Kirkland just told the world it's spending $500 million to build AI in-house. For a firm with $10.7 billion in revenue, that's a rounding error. For everyone ranked below it, it's a bet-the-firm decision. So what is the money actually for, and what happens when a services business decides it's secretly a software company?
En and Mathias open Episode 7 on the announcement nobody in BigLaw can stop talking about, then work outward to the bigger question underneath it: when every model is a commodity and inference still costs a fortune, who actually owns the client, and who gets to keep the margin?
In this episode:
- The $500M question. Why Kirkland's number is smaller than it looks, the hunch that most of the money is really there to buy off internal resistance, and the 250-person bet (100 engineers, 150 lawyers) on building rather than buying.
- Tools versus workflows. Why most legal AI still makes individual lawyers faster instead of rethinking how the whole team delivers, and why the second approach is the one that wins.
- Fee earners and fee burners. Kirkland's move toward value billing, the old envy of lawyers who want to get paid like bankers, and what it means to finally decouple the fee from the hour.

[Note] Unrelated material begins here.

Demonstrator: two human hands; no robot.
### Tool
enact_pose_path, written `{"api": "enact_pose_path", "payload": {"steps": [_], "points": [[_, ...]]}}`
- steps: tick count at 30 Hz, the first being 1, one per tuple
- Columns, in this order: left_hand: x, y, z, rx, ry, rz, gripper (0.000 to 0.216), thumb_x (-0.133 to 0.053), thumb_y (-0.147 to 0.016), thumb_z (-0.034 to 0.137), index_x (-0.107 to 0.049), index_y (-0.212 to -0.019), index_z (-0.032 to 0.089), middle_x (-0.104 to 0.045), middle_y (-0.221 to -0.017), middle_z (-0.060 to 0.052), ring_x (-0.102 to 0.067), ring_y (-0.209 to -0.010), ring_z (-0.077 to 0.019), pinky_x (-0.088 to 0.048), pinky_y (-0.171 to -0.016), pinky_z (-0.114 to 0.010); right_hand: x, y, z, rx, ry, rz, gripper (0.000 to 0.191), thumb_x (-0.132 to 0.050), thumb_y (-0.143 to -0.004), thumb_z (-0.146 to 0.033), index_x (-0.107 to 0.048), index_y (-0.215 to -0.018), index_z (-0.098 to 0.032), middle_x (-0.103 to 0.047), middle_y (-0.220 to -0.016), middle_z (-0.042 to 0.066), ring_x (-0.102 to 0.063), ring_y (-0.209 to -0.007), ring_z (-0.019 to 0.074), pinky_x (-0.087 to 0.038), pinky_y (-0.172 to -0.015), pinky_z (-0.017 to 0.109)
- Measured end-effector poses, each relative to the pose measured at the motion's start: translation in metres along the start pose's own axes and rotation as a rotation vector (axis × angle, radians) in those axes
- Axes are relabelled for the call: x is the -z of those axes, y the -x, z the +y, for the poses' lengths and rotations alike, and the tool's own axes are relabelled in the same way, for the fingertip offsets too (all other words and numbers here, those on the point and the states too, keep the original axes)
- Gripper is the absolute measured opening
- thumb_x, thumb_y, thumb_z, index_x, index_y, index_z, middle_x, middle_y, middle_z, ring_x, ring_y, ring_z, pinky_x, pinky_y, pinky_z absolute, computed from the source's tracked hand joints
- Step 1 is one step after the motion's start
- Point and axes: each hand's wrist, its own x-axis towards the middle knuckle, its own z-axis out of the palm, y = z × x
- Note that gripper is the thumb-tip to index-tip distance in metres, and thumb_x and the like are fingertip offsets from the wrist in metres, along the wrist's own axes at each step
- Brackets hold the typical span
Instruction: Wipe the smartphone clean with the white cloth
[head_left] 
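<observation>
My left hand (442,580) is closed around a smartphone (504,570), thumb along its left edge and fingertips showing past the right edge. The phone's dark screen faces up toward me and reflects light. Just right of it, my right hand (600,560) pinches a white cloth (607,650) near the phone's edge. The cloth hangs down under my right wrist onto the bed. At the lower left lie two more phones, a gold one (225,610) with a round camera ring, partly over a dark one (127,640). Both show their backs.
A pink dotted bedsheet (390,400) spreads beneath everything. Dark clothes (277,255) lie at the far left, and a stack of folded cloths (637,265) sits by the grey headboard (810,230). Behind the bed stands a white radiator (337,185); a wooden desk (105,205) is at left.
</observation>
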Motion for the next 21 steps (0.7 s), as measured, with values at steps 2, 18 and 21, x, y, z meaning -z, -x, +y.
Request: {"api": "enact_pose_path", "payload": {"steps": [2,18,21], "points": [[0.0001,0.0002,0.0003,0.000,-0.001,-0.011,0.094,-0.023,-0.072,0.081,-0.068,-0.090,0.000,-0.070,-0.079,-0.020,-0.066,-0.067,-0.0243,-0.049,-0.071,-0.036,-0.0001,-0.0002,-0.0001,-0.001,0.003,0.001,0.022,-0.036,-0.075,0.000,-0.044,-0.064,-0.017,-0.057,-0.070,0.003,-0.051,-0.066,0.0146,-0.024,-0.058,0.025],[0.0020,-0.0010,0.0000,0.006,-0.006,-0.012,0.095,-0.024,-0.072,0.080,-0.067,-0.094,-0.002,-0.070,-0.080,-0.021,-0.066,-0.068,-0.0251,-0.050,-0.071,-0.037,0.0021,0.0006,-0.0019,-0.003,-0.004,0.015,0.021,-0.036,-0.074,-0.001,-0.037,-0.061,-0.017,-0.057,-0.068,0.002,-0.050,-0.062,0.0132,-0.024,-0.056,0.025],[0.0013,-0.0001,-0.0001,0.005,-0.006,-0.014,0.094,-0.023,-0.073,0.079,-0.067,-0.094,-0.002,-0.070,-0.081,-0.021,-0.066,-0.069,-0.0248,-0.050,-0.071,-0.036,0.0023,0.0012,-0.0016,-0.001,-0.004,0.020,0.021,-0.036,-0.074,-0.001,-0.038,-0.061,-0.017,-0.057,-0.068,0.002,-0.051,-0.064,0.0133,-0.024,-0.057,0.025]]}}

- AI gives you the confidence to build software that shouldn't exist. The "I shipped an app, how hard can it be" problem, why banks that spend 20% of revenue on tech still ship clunky internal tools, and the Morgan Stanley system only two people still understand.
- The economics of "good enough." Why a $100 subscription can cost thousands in real compute, the perverse incentive of token-burning leaderboards, and why model orchestration is an advantage right up until everyone catches up.
- Anthropic's legal toolkit. Skills and playbooks built from real internal usage rather than a product brainstorm, the open-sourcing of those skills as a quiet shot at the closed vendors, and the onboarding interview that sets up the harness before you ever type a prompt.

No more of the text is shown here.